"The Dancer at the Red Door" Interview: Q #2

Mark Leslie Lefebvre interviews me on Facebook regarding my Aurora-nominated story, "The Dancer at the Red Door"...

MARK: Thanks for that background, Doug. I'm going to want to ask about your novel a bit later in the interview. But for now I'd like to talk a little bit about DATRD (hope it's okay that I'm abbreviating "The Dancer at the Red Door" in this fashion). This story contains some phenomenal illustrations of the "rut" of commuter working class routines. And I just have to quote from one of them here:

"People shuffled by like the undead, blinking at the sun finally rising over the towers, newspapers clutched like amulets, briefcases hanging like manacles, coffee sucked from cups as if it were their life blood."

That's absolutely brilliant. The way you describe this here and in other parts of the story magnificently foreshadows King's ultimate fate. Can you talk about the manner in which that idea developed when you were creating the story?

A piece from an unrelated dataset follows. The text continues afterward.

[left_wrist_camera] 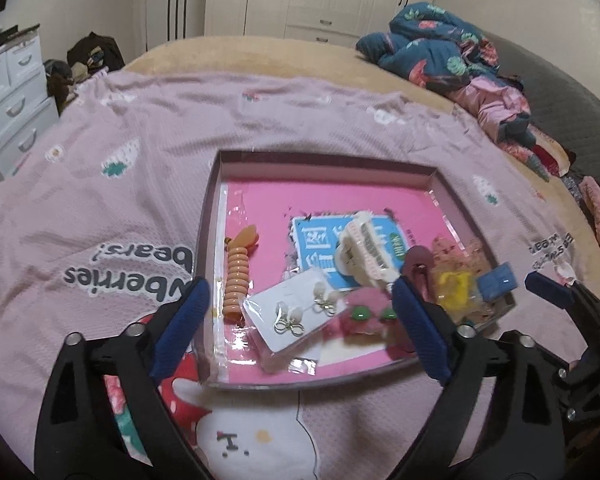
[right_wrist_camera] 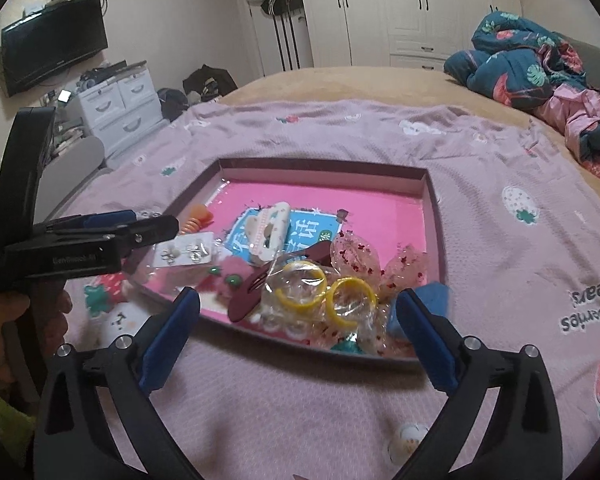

DOUG: Thanks, Mark. This story developed in layers, which a lot of mine do, it seems. Roger Zelazny once said that his story ideas tended to come to him in one of three ways: an intriguing character, an unusual idea, or a striking image--and that the best stories combined all three. This story started for me with the image of the Dancer--the scene where she first appears in the story, spinning into view around a corner on a downtown Toronto street, and is completely ignored by everyone except the protagonist. At the time, I was working at the same corner of King and University, and wishing I could focus more on my writing than the day job, so I'm sure that's where the description of the commuter trance came from. I wrote the description of the Dancer's appearance right away, before I even knew what the story was going to be about: "He knew she was mad the moment he saw her. She spun into view around the nearest corner, then froze for a second, au pointe as in ballet, arms raised in two graceful arcs. Then she leapt, landing to waltz through the crowd as if the sidewalk were a ballroom and each scurrying commuter her partner. And with each pirouette, madness whirled around her like dead leaves caught in a forgotten winter wind." And there it remained in my notebook for probably a year or more. I eventually wrote an earlier and much different version of the story around the Dancer, but it just didn't work. I didn't really have the right character to encounter the Dancer, and I didn't have the right idea to drive the plot--I didn't have the right problem for the character to wrestle with. So I shelved that story until Julie and Jana invited me to submit a story for their anthology, UNDER COVER OF DARKNESS, with its theme of secret societies. Once I had that theme, I remembered the Dancer, and the character of King showed up to audition pretty much right away. With King, the idea of a mysterious and exclusive club followed, so I had my character with a problem and the idea, like a pair of bookends around the image of the Dancer. And then it was just a matter of writing the story. I generally jump around when I write, often writing the ending first, but I wrote "The Dancer at the Red Door" pretty much linearly from start to finish.